The first concerted attempt from the Harper government to crack Obama’s charmed circle came at that landmark Democratic convention in Colorado. Three ministers—Cannon, Clement, and Peter Van Loan, then government House leader, now public safety minister—attended as guests of the National Democratic Institute, the Democrats’ international affairs organization. Cannon and Clement both declined to say which Obama-linked figures they met with, saying the discussions were private. However, Maclean’s has learned that among the key players they gained exposure to through the NDI were Washington lawyer Greg Craig, who was named Obama’s White House counsel this week, and Anthony Lake, an Obama foreign policy adviser who was former president Bill Clinton’s national security adviser.
Clement boasts that the Tories (who hedged their bets by also reaching out to Republican nominee John McCain’s camp last summer) were “aggressive” and “prescient” in their courting of Obama’s coterie. Their efforts to introduce themselves, and a Canadian perspective, followed months of diplomatic slogging, orchestrated largely by Canada’s embassy in Washington, to connect with the teams of all of the possible next presidents, including, of course, Obama’s. Now those nascent relationships will begin to be tested against real issues. And Harper has chosen an unexpectedly ambitious idea—a shared trading system for greenhouse gas emissions—as his opening bid to grab the incoming administration’s policy imagination.
The file makes Jim Prentice, the new environment minister, one of the Harper government’s most important envoys to the Obama White House. That’s because, after three years of aligning his policies with a George W. Bush administration that was doing as little as possible on global warming, Harper must now keep step with Obama’s activism. In both cases, the Tory line goes, Canada had little choice. “We occupy the largest free-market energy system in the world, us and the United States,” Prentice said. “It would be hard to imagine a policy framework between us and the United States that would be discordant.”
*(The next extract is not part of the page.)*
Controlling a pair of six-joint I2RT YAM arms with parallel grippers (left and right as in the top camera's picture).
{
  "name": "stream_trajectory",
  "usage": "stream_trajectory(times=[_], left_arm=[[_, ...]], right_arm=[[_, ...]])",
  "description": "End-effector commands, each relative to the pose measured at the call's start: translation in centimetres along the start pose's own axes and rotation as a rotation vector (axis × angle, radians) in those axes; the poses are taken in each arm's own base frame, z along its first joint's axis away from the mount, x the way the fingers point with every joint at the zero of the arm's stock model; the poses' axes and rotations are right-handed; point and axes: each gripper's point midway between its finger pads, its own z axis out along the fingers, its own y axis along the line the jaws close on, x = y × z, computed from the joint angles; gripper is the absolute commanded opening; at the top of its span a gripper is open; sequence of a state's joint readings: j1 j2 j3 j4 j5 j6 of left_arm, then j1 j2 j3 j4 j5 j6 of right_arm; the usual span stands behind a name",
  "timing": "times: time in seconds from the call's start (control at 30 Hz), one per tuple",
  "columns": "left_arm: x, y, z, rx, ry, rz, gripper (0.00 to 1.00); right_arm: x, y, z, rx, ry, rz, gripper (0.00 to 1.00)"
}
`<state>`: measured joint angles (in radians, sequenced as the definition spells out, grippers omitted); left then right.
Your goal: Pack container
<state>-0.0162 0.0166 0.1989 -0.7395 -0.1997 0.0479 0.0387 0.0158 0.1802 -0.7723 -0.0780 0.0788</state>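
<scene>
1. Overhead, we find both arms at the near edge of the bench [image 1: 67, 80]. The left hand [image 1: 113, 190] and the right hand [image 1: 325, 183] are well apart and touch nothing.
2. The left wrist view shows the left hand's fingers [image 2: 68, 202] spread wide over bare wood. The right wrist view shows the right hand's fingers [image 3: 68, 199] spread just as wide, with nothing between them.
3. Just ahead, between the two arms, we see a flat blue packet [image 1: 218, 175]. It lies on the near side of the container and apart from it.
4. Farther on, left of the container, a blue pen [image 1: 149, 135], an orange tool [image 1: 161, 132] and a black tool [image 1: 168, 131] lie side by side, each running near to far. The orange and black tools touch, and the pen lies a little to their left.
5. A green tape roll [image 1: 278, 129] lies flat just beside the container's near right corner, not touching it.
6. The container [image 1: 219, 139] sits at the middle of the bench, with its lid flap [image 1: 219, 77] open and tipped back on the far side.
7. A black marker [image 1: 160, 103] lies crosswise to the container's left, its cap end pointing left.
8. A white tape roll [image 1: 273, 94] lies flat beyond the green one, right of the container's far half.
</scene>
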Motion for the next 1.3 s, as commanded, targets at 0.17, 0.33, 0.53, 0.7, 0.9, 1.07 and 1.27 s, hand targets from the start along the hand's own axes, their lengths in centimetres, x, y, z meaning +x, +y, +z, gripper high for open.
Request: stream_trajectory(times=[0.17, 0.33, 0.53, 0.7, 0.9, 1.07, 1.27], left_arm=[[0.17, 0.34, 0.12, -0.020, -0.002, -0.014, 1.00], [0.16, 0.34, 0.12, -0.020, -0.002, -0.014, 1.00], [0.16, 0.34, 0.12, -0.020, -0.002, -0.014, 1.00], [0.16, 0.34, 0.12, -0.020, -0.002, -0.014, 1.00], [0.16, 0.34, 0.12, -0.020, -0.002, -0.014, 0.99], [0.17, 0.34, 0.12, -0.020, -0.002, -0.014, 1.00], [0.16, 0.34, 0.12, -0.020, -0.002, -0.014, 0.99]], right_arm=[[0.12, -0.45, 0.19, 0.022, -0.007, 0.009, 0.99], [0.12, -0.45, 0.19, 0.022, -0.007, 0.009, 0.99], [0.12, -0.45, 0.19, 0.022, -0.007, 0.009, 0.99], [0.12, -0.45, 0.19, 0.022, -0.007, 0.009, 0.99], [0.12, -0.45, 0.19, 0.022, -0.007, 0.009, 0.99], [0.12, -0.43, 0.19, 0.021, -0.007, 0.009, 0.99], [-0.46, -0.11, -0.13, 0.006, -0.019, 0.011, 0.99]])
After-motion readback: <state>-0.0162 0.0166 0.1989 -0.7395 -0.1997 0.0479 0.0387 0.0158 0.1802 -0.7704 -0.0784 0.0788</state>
For the moment, Prentice can do little more than wait while his officials analyze Obama’s campaign rhetoric and scrutinize signals coming from the Democratic transition team. They’ve identified three figures close to Obama who will probably be big players on energy and climate change. Robert Sussman was the second-in-command in Bill Clinton’s Environmental Protection Agency. Todd Stern was the senior White House negotiator for the Kyoto accord. But the key player seems to be John Podesta, who was Clinton’s last chief of staff, and is one of the Obama transition team’s three leaders.
Podesta is said to covet an “energy czar” role, if Obama creates one—a new White House position along the lines of the national security adviser. He is the driving force behind the Center for American Progress, where Sussman and Stern also work. The highly influential centre-left think tank advocates bringing energy and environmental policy together under the aegis of a new “National Energy Council.”
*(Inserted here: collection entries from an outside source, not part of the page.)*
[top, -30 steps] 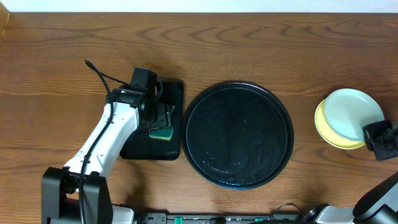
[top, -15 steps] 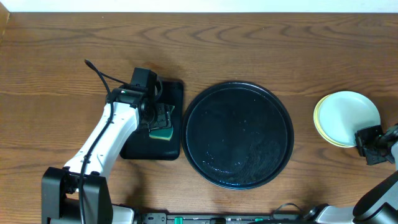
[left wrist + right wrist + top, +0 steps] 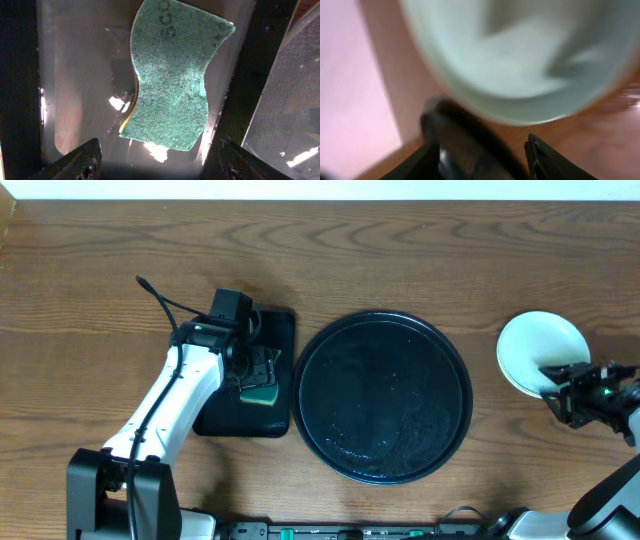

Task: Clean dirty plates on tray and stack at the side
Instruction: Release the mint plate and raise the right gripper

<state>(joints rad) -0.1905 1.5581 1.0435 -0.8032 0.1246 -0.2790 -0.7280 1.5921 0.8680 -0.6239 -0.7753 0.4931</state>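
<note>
The round black tray lies at the table's centre, wet and with nothing on it. To its right a pale mint plate sits on the wood. My right gripper is at the plate's lower right edge. In the right wrist view the blurred plate fills the top, and my right gripper is open with only bare wood between its fingers. My left gripper hangs open over a green sponge without touching it.
The sponge lies in a small rectangular black tray holding water, just left of the round tray. The left arm reaches over it. The table's right edge is close behind the right gripper.
The right gripper has opened and slid left against the plate. The plate now sits further left and up, and the yellow rim beneath it is no longer seen. The left arm is still.
</note>
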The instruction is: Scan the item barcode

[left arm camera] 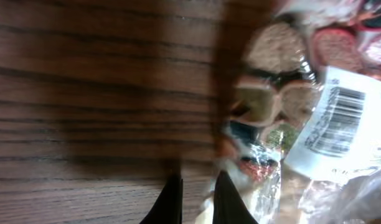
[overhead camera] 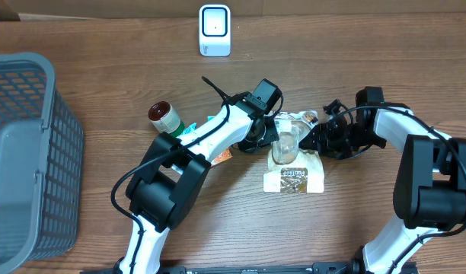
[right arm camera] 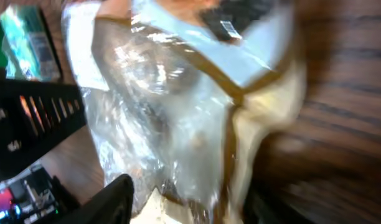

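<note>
At overhead centre, the clear crinkly plastic snack bag (overhead camera: 294, 173) lies on the counter between both arms, well below the white boxy scanner (overhead camera: 215, 30); scanning looks undone. Left wrist: left jaws pressed together at bottom, white barcode label (left arm camera: 337, 121) at right. Right wrist: bag fills frame; whether the right jaws are spread I cannot tell.

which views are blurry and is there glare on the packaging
Overhead: sharp, evenly lit, the snack bag clear. Left wrist: motion-blurred, dark shadow across the table, barcode label smeared but visible. Right wrist: blurred, glare streaks on the bag's plastic.
</note>
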Robot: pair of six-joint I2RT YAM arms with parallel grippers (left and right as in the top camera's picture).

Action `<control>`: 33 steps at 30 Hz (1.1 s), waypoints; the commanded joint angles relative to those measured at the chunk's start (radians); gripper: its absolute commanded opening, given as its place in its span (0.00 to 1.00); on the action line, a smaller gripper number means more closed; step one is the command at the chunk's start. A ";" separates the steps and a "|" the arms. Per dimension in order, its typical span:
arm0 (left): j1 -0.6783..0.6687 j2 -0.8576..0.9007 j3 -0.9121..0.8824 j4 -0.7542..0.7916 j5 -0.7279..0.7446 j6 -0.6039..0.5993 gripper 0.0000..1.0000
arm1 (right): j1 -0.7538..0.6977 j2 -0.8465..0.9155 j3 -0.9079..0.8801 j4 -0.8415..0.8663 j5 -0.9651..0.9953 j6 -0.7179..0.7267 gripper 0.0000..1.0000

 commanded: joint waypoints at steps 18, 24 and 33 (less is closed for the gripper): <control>-0.002 0.012 -0.037 0.006 0.053 -0.008 0.04 | 0.076 0.010 -0.140 0.248 -0.254 0.130 0.18; 0.006 0.012 -0.037 0.000 0.052 0.040 0.04 | 0.031 -0.008 -0.139 0.245 -0.279 0.130 0.04; 0.116 -0.043 0.040 -0.163 0.041 0.354 0.06 | -0.003 -0.196 -0.075 0.063 -0.293 0.044 0.04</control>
The council’s rough Canadian counterpart will be the Harper cabinet’s environment and energy security committee, whose key players are Prentice, rookie Natural Resources Minister Lisa Raitt, and the committee’s chairman, Transport Minister John Baird.
“We’re very much at a crossroads,” Prentice said of energy and environmental issues. He named three factors driving decisions: the continuing global economic crisis, the “extraordinarily ambitious” Obama environmental agenda, and the looming Copenhagen conference of December 2009, that will seek global consensus on a post-Kyoto agenda for the fight against climate change.
The Harper government’s goal is to be part of a North American energy market and a carbon cap and trade mechanism. Versions of the concept featured in both Harper’s and Obama’s fall campaign platforms. Companies would face limits on how much carbon dioxide they are allowed to pump out, but they could buy the right to emit more—and thus burn more fossil fuels—from firms willing to sell their own emissions credits.